Der Präsident verspottet die Demonstrierenden derweilen auch bereits öffentlich dafür. "Während das Ergebnis vom 16. April unser Volk zufriedengestellt und glücklich gemacht hat, hat es andere ganz ohne Zweifel enttäuscht. Wie ich sehe, sind die mit den Kochtöpfen und Pfannen wieder aufgetaucht", so Erdoğan bei seiner Ansprache vor dem Präsidentenpalast am Montagabend.

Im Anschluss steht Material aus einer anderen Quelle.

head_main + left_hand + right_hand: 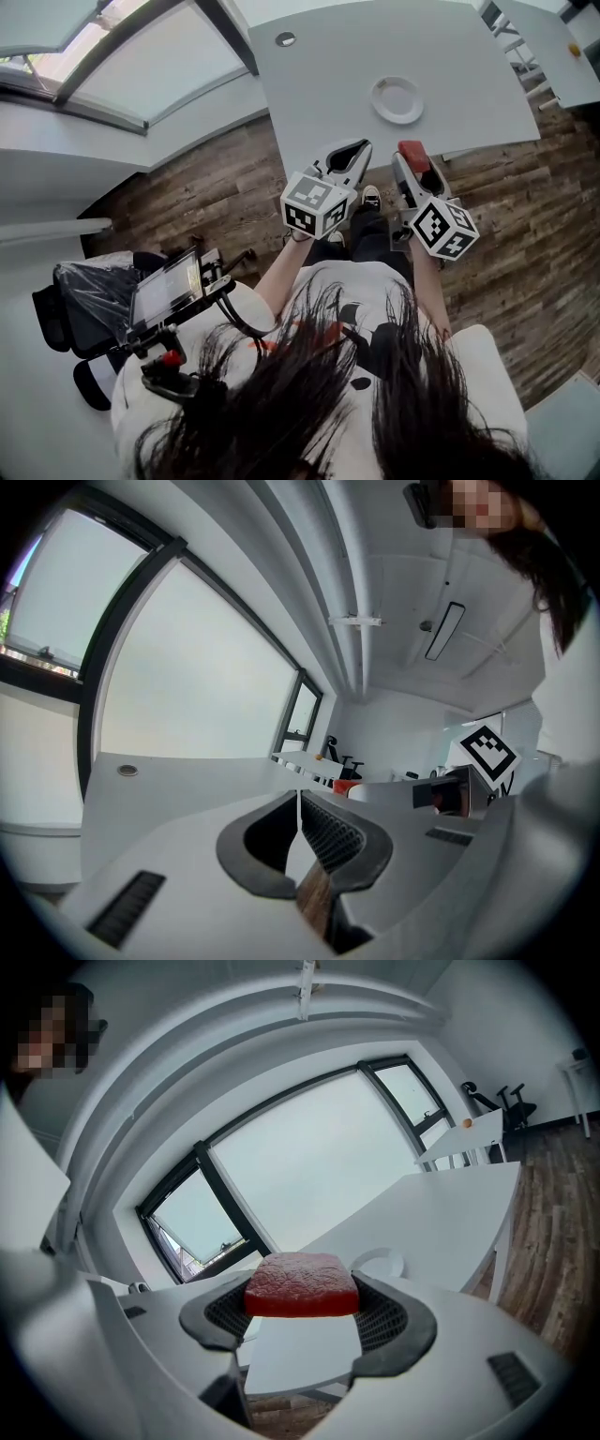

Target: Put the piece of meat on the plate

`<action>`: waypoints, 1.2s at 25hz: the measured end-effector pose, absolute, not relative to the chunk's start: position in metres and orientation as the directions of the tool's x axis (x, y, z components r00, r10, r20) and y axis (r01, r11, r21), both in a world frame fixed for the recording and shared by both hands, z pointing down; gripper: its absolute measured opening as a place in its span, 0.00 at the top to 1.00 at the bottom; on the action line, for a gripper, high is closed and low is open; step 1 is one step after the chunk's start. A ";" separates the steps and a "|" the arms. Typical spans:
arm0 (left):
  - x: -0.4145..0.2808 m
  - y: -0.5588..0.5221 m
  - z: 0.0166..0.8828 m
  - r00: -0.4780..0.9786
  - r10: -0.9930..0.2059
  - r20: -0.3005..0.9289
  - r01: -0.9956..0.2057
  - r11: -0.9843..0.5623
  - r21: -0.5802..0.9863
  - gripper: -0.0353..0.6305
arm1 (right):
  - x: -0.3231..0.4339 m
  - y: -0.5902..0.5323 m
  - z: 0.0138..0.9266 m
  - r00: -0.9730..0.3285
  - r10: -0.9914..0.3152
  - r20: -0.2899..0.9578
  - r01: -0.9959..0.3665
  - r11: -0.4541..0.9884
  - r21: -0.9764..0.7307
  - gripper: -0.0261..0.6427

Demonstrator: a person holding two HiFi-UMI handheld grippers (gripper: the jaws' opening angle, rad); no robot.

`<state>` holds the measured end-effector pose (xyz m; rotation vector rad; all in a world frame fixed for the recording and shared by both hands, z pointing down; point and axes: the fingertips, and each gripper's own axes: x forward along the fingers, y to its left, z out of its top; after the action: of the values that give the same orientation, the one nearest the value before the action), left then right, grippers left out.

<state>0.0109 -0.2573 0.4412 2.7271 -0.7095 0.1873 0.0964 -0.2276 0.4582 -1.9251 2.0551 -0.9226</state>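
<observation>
A red slab of meat [302, 1284] sits clamped between the jaws of my right gripper [302, 1305]; in the head view the meat [413, 153] shows red at the tip of the right gripper [415, 161], held near the table's front edge. The white plate [397, 99] lies empty on the white table [319, 84], a little beyond that gripper; it also shows as a pale plate [380, 1263] just past the meat. My left gripper [349, 153] hovers beside the right one, and its jaws [298, 817] are pressed together with nothing between them.
A round cable grommet [285, 39] is set in the table's far left part. Another white table [562, 47] with chairs stands at the back right. Wooden floor [525, 225] lies under my hands, and a window ledge [141, 141] runs along the left.
</observation>
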 end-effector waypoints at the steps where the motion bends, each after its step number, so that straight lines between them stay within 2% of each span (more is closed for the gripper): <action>1: 0.018 -0.267 0.444 0.865 -0.454 0.213 -0.499 -0.823 0.271 0.94 | 0.104 -0.239 0.460 -0.153 -0.946 0.285 -0.837 -0.029 -0.546 0.50; 13: 0.087 -0.349 0.475 0.828 -0.475 0.298 -0.553 -0.776 0.303 0.94 | 0.178 -0.335 0.508 -0.210 -0.883 0.419 -0.883 -0.013 -0.470 0.50; 23: 0.106 -0.391 0.515 0.785 -0.456 0.419 -0.595 -0.743 0.307 0.94 | 0.193 -0.392 0.576 -0.264 -0.772 0.579 -0.931 0.047 -0.361 0.50; 30: 0.116 -0.407 0.531 0.771 -0.441 0.459 -0.603 -0.738 0.303 0.94 | 0.197 -0.423 0.615 -0.264 -0.695 0.669 -0.963 0.146 -0.228 0.50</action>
<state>0.1157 -0.4067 0.5310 2.5259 -0.7888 0.5019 0.1972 -0.4232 0.6153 -2.0749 2.6507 -1.1671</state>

Die 24-jährige Sinah* ist niedergeschlagen, ja ziemlich traurig und wütend. So sehr hat sie darauf gehofft, dass das Nein doch irgendwie gewinnt. In einem Posting versucht sie, ihre Freunde trotzdem weiterhin zu motivieren: "Auch wenn dieser Tag wie eine Niederlage wirkt, gebt nicht auf. Konzentrieren wir uns auf die 48 Prozent, die den Mut hatten Nein zu stimmen und auf alle, die erst gar nicht die Chance dazu hatten." Es sei die letzte Chance für ihr Land gewesen und trotzdem gehe das Leben jetzt weiter, meint sie zum Schluss.

Folgen des Referendums

In den Sozialen Medien zeigen zeitgleich viele Menschen aus Europa ihre Solidarität für die Erdoğan-Gegner*innen. Ein österreichischer Freund schreibt in einem Posting auf Facebook, dass er mit seinen Gedanken in diesen Tagen bei all seinen türkischen Freund*innen sei. Sie könnten auf seine Hilfe zählen, wenn sie nach Europa kommen wollen würden. Eine junge Türkin antwortet darauf, ob er sie dazu auch heiraten würde. Er antwortet mit Ja.

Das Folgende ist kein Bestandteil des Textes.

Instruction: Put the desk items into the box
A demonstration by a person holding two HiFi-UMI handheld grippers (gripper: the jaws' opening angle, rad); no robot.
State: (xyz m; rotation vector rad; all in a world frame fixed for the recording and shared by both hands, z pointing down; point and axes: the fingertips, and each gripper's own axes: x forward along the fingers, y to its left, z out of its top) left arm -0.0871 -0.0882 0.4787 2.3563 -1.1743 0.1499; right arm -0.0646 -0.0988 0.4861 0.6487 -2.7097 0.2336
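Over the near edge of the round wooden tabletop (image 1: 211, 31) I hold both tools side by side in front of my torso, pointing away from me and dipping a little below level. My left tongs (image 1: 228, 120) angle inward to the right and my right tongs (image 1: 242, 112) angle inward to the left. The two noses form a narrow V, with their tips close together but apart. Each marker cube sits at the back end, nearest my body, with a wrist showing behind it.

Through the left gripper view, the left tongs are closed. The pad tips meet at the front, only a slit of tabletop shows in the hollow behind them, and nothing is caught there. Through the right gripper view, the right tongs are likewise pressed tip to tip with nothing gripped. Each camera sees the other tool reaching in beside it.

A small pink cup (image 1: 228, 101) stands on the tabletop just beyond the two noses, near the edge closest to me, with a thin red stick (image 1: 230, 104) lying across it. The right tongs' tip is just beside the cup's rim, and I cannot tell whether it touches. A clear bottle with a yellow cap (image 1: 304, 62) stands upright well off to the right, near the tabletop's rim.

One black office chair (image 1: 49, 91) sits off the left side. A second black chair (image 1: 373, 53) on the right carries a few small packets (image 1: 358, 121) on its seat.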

Daraufhin kommentieren zig andere Türkinnen, dass sie ihn auch heiraten möchten, um aus der Türkei flüchten zu können. Dieser Kommentar mag als ein Scherz gedacht sein, symbolisiert aber ein reales Problem: Den jungen Türken*innen fehlt es derzeit an Alternativen. Visa sind, wenn sie vergeben werden, sehr teuer und Aufenthaltsgenehmigungen generell sehr schwer zu bekommen. Wir sollten uns also dringend die Frage stellen, wie wir in Europa diesen Menschen helfen können.

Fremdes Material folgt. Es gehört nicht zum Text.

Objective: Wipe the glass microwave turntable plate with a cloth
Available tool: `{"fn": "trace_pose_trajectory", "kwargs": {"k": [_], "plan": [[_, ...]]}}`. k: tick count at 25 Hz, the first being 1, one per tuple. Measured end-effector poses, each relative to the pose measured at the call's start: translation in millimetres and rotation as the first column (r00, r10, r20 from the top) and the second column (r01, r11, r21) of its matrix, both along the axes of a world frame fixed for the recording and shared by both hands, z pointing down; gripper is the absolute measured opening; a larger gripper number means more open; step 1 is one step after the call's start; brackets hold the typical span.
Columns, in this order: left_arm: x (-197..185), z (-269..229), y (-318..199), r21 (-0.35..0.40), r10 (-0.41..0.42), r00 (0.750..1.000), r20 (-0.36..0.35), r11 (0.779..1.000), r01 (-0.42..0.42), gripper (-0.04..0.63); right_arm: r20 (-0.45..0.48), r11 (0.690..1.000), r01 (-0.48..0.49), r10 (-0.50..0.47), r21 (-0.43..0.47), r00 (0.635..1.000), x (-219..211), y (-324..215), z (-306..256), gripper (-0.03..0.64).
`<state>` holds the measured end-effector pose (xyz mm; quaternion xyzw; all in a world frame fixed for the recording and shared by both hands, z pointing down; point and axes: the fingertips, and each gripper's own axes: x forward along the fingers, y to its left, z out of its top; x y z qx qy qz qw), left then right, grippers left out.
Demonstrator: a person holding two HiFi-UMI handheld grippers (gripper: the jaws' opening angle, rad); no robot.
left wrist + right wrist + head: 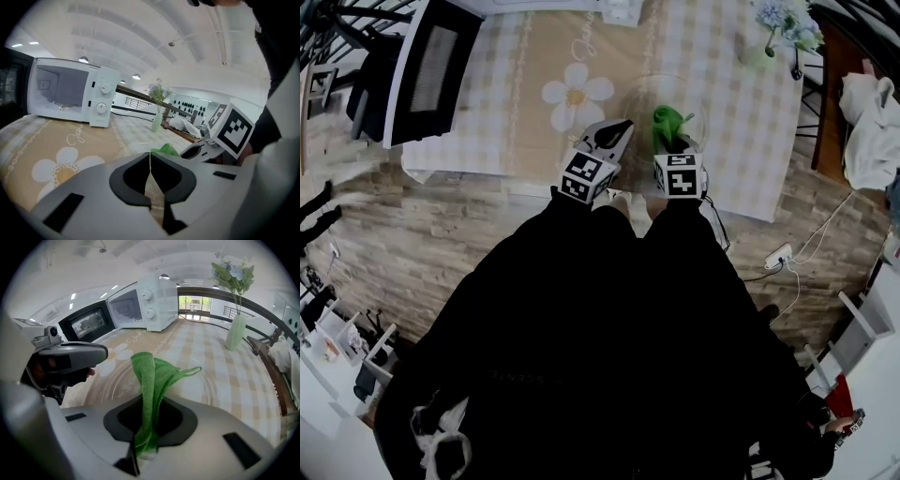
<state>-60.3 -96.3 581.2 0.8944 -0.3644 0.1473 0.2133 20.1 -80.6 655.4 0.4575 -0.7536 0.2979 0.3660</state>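
- The right tongs [147, 425] are pinching a green cloth [146, 376]. It is bunched between the jaws with a loose fold sticking out ahead, probably so that there is soft fabric to rub with.
- That fold is over the near part of the glass plate [204, 390]. Whether it touches the glass cannot be told.
- The left tongs [150, 160] are pressed together, with nothing seen between the jaws.
- The left tongs' tips are near the plate's left rim, pointing across it. From there they could press down and stop the plate sliding during the wiping, though no contact shows.
- The plate lies flat on the desk [750, 141], out of the oven, so its whole top face can be reached. The checked cover shows through the clear glass, and only faint rings mark it.
- A daisy print [577, 92] on the cover is left of the plate.
- The microwave [70, 93] is beyond the plate and to its left, well apart. Its door [431, 66] is open, most likely ready for the plate to go back.
- A vase [234, 331] of flowers is beyond the plate to its right, clear of both arms.
- Judged from this, the wiping is at its start or in an early pass.
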Motion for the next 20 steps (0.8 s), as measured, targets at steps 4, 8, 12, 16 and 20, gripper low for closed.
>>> {"fn": "trace_pose_trajectory", "kwargs": {"k": [4, 8, 12, 16, 20], "plan": [[19, 0, 0, -0.002, 0.040, 0.999, -0.006, 0.999, -0.040, 0.023, -0.004, 0.999, -0.047, 0.047, 0.000, 0.999, 22, 0, 0, 0.067], [36, 2, 2, -0.005, 0.080, 0.997, -0.007, 0.997, -0.081, 0.023, -0.007, 0.996, -0.091, 0.091, -0.003, 0.996, 42, 2, -1, 0.067], [51, 3, 2, -0.007, 0.109, 0.994, -0.008, 0.994, -0.109, 0.023, -0.015, 0.991, -0.134, 0.134, -0.006, 0.991, 63, 4, 0, 0.067], [62, -1, 2, -0.002, 0.132, 0.991, -0.011, 0.991, -0.132, 0.023, -0.030, 0.984, -0.176, 0.176, -0.008, 0.984, 85, 6, -1, 0.068], [60, -2, 0, 0.000, 0.133, 0.991, -0.009, 0.991, -0.133, 0.023, -0.053, 0.977, -0.213, 0.212, -0.006, 0.976, 108, 6, -1, 0.067]]}}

Auch in schwierigen Zeiten dürfen wir den Glauben an die Demokratie nicht aufgeben. In Wahrheit ist die Türkei nämlich selbst an einem Scheideweg angelangt. Themen wie die zahlreichen internationalen Konflikte, die Kurdenproblematik im eigenen Land, der sterbende Tourismus und die hohe Verschuldung des Staates, wurden im Wahlkampf instrumentalisiert.

Erdoğan versprach seiner Wählerschaft, all diese Konflikte zu lösen. Ob er seine Versprechen nun einhalten kann, ist mehr als fraglich. Solange es in der Türkei noch mutige Menschen gibt, die Nein sagen und für ihre Rechte kämpfen, hat das Land sehr wohl noch Zukunft. Noch ist die Türkei nicht ganz verloren.